Congratulations, you’ve successfully implemented data testing in your pipeline! Whether that’s using an off-the-shelf tool or home-cooked validation code, you know that securing your data through data testing is absolutely crucial to ensuring high-quality reliable data insights, and you’ve taken the necessary steps to get there. All your data problems are now solved and you can sleep soundly knowing that your data pipelines will be delivering beautiful, high-quality data to your stakeholders! But wait… not so fast. There’s just one detail you may have missed: What happens when your tests actually fail? Do you know how you’re going to be alerted? Is anyone monitoring the alerts? Who is in charge of responding to them? How would you be able to tell what went wrong? And… how do you fix any data issues that arise?

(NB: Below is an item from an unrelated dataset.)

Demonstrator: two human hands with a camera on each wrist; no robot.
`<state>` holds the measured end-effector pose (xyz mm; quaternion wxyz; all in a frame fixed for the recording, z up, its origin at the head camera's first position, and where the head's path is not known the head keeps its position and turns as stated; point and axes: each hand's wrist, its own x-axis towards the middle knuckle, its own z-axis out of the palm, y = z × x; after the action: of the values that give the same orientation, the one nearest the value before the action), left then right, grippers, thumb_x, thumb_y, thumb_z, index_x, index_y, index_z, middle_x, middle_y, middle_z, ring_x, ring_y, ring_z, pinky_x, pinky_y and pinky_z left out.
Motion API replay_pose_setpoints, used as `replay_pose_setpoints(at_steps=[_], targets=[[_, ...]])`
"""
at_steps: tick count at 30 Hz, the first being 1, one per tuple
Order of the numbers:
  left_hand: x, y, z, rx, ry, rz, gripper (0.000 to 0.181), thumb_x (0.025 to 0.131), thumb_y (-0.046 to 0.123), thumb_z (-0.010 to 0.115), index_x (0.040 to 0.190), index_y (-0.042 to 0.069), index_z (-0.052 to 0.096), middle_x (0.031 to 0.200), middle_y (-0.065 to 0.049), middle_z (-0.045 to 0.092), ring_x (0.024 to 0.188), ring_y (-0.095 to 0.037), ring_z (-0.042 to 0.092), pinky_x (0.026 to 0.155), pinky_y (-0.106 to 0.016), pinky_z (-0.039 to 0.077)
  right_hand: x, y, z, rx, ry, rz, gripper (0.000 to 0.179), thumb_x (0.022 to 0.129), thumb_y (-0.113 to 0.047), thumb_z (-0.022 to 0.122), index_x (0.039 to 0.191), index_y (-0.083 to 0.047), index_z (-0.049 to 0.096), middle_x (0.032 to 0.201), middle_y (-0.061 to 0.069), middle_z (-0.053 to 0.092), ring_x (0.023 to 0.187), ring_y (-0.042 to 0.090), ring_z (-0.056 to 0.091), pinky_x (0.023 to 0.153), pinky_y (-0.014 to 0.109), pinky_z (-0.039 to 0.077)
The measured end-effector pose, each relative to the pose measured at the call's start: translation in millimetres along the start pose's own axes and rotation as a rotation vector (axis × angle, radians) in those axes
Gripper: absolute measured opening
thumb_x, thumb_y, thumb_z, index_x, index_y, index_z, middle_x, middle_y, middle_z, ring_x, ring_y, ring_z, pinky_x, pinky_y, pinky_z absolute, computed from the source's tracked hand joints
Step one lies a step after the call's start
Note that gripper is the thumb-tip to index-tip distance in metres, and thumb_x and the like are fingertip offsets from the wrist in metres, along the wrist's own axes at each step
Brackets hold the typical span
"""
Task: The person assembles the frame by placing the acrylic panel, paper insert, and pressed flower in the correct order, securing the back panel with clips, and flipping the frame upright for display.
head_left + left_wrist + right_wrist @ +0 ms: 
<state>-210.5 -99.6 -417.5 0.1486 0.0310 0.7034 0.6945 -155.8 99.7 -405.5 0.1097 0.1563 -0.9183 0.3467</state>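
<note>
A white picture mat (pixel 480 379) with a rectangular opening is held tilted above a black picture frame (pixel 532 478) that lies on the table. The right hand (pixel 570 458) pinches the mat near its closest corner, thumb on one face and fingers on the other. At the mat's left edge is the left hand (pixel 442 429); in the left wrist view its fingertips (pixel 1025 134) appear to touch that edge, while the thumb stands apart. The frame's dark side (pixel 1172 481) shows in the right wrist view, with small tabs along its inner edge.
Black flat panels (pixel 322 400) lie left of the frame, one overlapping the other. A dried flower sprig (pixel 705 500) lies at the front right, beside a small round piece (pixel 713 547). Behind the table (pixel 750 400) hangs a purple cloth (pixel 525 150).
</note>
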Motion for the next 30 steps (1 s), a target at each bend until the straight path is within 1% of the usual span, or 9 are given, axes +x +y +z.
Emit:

As excited as data teams might be about implementing data validation in their pipelines - the real challenge (and art!) of data testing is not only how you detect data problems, but also how you respond to them. In this article, we’ll talk through some of the key stages of responding to data tests, and outline some of the important things to consider when developing a data quality strategy for your team. The diagram below shows the steps we will cover:
- System response to failure
- Logging and alerting
- Alert response
- Root cause identification
- Issue resolution
- Stakeholder communication (across several stages)
The first line of response to a failed data test, before any humans are notified, are automated responses of the system to the test failure that decide whether and how to continue any pipeline runs. This could take one of the following forms:
- Do nothing. Continue to run the pipeline and simply log the failure or alert the team (more on that below).
- Isolate the “bad” data, e.g. move the rows that fail the tests to a separate table or file, but continue to run the pipeline for the remainder.
- Stop the pipeline.
The system response can also vary depending on the level of severity of the detected issue and the downstream use case: Maybe it’s okay to keep running the pipeline and only notify stakeholders for certain “warning” level problems, but it should absolutely not proceed for other, “critical”, errors.
While it is absolutely possible for data validation results to be simply written to some form of log, we assume that at least some of your tests will be critical enough to require alerting. Some things to consider here are:
- Which errors need alerting, and which ones can be simply logged as a warning? Make sure to choose the correct level of severity for your alerts and only notify stakeholders when it’s absolutely necessary in order to avoid alert fatigue.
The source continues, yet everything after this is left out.